(Stored entries)
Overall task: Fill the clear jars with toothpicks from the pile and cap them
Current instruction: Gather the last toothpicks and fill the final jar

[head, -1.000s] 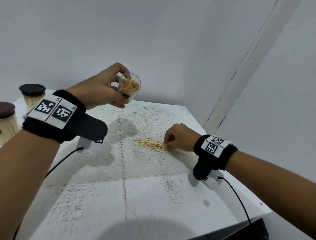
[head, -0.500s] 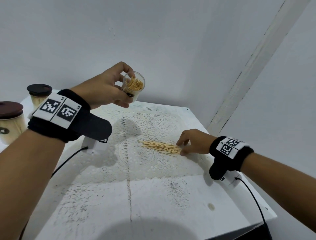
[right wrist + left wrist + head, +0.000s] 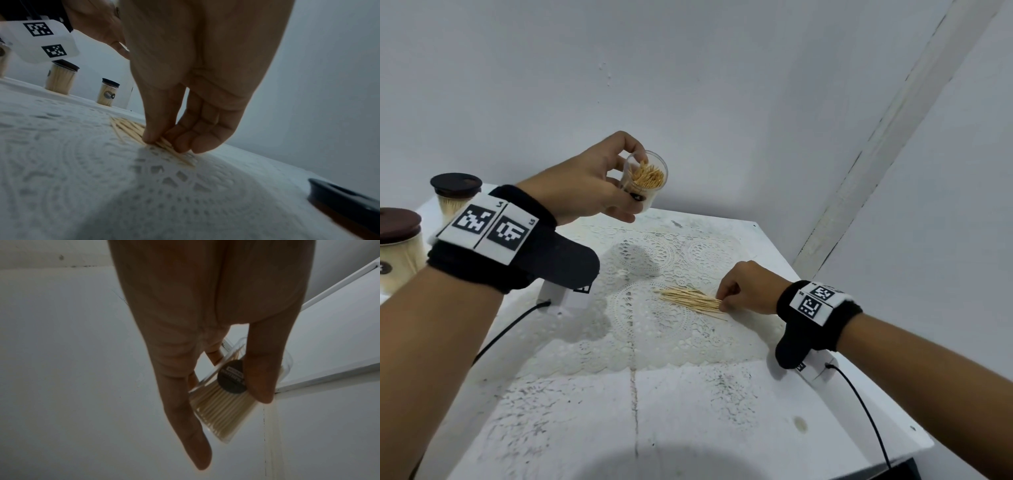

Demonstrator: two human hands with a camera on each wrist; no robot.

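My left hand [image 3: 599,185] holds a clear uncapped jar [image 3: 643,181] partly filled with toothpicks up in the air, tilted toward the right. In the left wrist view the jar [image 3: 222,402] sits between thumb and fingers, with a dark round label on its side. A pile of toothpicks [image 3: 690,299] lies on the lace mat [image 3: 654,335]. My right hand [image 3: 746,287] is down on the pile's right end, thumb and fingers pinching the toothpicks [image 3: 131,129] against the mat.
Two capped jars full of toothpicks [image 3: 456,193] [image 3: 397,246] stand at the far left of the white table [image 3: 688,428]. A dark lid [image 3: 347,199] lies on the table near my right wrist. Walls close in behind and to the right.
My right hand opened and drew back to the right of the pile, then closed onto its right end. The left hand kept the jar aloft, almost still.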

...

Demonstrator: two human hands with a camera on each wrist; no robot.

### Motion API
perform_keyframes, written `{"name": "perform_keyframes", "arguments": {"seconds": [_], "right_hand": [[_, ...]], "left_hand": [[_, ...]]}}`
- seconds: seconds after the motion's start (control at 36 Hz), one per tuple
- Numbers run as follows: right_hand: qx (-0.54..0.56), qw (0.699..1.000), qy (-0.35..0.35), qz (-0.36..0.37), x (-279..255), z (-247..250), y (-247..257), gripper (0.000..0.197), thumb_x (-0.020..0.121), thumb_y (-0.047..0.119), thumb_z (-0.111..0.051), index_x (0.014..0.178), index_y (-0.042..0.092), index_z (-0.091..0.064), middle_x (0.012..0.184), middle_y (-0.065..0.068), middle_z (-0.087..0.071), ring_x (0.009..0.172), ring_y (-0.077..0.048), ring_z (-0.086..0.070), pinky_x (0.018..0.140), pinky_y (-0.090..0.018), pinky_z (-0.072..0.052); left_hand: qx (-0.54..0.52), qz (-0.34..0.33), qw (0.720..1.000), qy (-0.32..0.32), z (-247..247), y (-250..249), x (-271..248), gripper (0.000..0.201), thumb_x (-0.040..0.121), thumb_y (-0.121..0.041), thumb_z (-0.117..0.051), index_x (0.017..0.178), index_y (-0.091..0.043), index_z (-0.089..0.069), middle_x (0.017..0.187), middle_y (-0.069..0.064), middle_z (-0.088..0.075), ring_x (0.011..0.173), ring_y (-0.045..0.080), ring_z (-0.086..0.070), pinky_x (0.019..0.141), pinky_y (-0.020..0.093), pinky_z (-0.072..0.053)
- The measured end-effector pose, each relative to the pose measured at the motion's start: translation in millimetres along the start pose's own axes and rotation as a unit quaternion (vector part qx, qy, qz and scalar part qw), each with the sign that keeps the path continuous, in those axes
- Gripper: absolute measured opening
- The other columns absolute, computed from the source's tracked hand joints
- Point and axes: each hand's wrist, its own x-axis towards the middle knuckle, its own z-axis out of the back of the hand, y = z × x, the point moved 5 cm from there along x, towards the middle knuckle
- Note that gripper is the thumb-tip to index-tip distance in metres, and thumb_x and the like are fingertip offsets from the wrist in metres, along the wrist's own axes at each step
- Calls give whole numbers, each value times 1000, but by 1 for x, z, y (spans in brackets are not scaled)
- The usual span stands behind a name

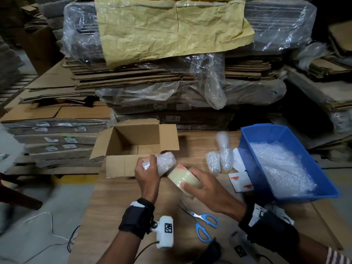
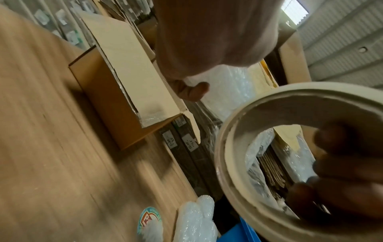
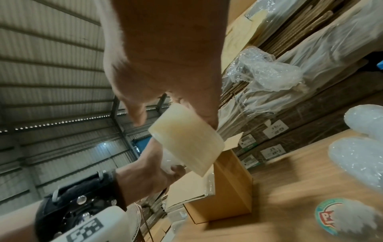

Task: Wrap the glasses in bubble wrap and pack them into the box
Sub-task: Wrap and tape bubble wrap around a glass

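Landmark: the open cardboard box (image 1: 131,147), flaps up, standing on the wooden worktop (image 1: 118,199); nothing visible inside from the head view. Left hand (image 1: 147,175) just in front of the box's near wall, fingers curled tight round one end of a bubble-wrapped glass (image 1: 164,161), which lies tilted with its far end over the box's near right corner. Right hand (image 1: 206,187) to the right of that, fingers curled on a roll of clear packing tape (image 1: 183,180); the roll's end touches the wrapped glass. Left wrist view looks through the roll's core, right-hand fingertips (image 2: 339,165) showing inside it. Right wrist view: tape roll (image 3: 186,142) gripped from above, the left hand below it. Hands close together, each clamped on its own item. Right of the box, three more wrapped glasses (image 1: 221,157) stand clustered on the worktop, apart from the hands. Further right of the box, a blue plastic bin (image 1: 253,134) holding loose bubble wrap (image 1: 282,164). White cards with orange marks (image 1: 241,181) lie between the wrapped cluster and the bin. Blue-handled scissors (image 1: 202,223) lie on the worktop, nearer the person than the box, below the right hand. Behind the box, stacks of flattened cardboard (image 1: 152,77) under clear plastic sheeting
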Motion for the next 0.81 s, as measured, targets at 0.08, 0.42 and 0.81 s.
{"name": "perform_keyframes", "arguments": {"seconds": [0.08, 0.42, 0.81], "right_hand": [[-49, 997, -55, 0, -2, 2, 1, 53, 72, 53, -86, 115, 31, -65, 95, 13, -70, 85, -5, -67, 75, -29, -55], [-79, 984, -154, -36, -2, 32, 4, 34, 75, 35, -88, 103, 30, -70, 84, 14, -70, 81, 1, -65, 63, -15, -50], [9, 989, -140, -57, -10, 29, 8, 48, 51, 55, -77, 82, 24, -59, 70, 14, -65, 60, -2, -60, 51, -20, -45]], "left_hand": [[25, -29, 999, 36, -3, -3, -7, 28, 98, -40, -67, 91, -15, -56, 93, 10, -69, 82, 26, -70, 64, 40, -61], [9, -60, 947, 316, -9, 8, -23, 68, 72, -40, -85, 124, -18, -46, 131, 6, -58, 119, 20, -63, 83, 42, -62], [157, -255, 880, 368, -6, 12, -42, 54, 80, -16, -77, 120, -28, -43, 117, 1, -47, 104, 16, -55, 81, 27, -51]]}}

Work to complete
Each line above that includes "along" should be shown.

Completed exercise
- The measured end-effector pose, each relative to the pose measured at the motion's start: translation in millimetres along the start pose's own axes and rotation as a unit quaternion (vector part qx, qy, qz and scalar part qw), each with the sign that keeps the path continuous, in those axes
- Point and axes: each hand's wrist, its own x-axis towards the middle knuckle, its own z-axis out of the back of the hand, y = z × x, the point moved 5 cm from there along x, towards the middle knuckle
- Note that gripper is the thumb-tip to index-tip distance in metres, and thumb_x and the like are fingertip offsets from the wrist in metres, along the wrist's own axes at each step

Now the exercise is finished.